José Ballvé Martínez (1879-1962) fue director general de Transportes del Gobierno de Euzkadi. Nació en Bilbao, aunque hijo de padre catalán. Estudió primero Ciencias en Salamanca; luego, para ingeniero de caminos y minas en Deusto; más tarde, en la Escuela de Ingenieros Industriales de Barcelona y, al fin, en la de Bilbao, donde obtuvo el título. Trabajó con explosivos en Galdakao y marchó a Cuba, donde fundó una fábrica de explosivos. A su vuelta a Bilbao, se desempeñó como profesor de varias asignaturas y también dirigió unos talleres mecánicos con forja y fundición. Tuvo noticia del golpe de Estado estando en Madrid y allí se afilió al Sindicato de Arquitectos e Ingenieros de la UGT primero y al Partido Comunista después.

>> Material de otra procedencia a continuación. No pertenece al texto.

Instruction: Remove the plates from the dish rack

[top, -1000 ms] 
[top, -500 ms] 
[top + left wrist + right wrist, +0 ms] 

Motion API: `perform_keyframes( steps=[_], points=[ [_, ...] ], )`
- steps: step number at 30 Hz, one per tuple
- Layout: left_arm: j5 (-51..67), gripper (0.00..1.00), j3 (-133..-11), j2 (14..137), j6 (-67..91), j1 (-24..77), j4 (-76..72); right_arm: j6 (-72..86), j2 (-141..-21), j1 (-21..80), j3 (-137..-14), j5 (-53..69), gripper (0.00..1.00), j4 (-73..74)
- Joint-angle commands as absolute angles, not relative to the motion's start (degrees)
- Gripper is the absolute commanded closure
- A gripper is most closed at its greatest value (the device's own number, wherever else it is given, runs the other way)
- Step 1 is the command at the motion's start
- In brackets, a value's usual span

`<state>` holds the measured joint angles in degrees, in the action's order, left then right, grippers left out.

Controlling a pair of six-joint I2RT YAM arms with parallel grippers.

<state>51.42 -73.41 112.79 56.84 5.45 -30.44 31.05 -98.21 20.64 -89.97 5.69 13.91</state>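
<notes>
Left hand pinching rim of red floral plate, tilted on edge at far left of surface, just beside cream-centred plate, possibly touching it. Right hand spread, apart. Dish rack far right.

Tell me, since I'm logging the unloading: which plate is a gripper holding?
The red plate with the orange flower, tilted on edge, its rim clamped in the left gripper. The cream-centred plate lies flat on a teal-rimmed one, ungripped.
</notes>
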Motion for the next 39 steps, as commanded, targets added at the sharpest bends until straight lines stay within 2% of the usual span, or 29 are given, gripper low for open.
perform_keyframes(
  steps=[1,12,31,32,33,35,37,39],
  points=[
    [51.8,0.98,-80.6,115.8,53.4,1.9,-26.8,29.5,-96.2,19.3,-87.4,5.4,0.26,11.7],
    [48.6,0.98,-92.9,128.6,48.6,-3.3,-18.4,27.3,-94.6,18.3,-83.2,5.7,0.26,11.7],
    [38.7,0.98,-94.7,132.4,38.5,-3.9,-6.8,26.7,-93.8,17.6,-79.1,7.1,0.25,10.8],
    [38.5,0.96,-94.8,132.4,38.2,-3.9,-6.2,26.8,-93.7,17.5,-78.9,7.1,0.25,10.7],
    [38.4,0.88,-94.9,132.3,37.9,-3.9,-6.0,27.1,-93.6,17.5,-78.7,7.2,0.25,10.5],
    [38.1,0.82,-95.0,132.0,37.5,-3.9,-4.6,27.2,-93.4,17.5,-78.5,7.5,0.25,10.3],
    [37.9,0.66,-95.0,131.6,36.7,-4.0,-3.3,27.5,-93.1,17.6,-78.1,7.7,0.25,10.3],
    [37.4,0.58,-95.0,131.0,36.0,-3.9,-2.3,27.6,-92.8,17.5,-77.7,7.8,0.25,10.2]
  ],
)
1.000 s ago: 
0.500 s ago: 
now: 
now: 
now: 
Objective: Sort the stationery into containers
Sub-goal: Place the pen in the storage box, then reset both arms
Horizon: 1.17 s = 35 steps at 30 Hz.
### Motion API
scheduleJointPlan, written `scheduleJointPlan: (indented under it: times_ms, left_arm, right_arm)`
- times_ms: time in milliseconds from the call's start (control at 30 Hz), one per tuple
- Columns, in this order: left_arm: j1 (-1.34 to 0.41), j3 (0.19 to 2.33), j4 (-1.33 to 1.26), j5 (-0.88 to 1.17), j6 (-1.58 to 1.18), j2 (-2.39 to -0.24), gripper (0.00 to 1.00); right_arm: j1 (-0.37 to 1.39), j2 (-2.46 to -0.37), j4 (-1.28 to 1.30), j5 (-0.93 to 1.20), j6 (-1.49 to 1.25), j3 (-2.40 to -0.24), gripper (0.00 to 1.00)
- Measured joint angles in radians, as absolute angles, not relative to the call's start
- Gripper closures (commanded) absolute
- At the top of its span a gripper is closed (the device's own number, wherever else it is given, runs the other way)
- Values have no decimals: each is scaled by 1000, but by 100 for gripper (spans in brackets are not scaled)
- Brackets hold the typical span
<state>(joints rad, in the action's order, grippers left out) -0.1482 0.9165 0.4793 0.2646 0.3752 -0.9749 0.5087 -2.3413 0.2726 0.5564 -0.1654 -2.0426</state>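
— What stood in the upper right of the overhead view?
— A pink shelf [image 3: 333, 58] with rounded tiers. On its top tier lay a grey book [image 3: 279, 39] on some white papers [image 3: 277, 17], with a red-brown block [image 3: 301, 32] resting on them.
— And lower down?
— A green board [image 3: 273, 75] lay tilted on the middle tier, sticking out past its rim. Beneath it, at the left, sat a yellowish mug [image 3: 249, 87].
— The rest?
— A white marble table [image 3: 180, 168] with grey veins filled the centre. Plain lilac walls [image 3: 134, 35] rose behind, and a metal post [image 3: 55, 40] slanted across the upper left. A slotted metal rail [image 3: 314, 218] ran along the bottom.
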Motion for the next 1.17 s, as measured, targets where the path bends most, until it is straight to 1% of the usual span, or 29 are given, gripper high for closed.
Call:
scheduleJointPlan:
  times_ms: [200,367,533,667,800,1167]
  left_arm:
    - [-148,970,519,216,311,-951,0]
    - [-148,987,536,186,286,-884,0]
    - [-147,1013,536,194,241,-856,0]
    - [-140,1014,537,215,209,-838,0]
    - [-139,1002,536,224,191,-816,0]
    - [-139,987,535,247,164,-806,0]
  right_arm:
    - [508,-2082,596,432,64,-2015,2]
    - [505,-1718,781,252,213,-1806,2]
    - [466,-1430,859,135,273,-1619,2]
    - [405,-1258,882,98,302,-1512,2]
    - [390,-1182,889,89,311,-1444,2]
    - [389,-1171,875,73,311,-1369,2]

El último día de octubre, fue designado director general de Transportes del Gobierno de Euzkadi, dentro del Departamento de Obras Públicas encabezado por el consejero Juan de Astigarrabia, del PCE. Duró unos meses en el cargo, hasta que una reorganización acabó con su puesto. Presidió, asimismo, la sección administrativa del Consejo Superior de Obras Públicas y la comisión encargada del ferrocarril de Amorebieta a Gernika. Mientras ostentó estos cargos, su familia residía en la localidad cántabra de Noja, a la que él se desplazaba los fines de semana. Cayó Bilbao y Ballvé lloró. “Esa fue la única vez que lo vi llorar, nunca más volvimos a Bilbao”, recordaba años después su hija, según recoge el libro. Su familia se quedó en Santander y él se quedó trabajando para el Ejército del Norte, a cargo de los calculistas. De ahí fue a Barcelona a dirigir una cátedra.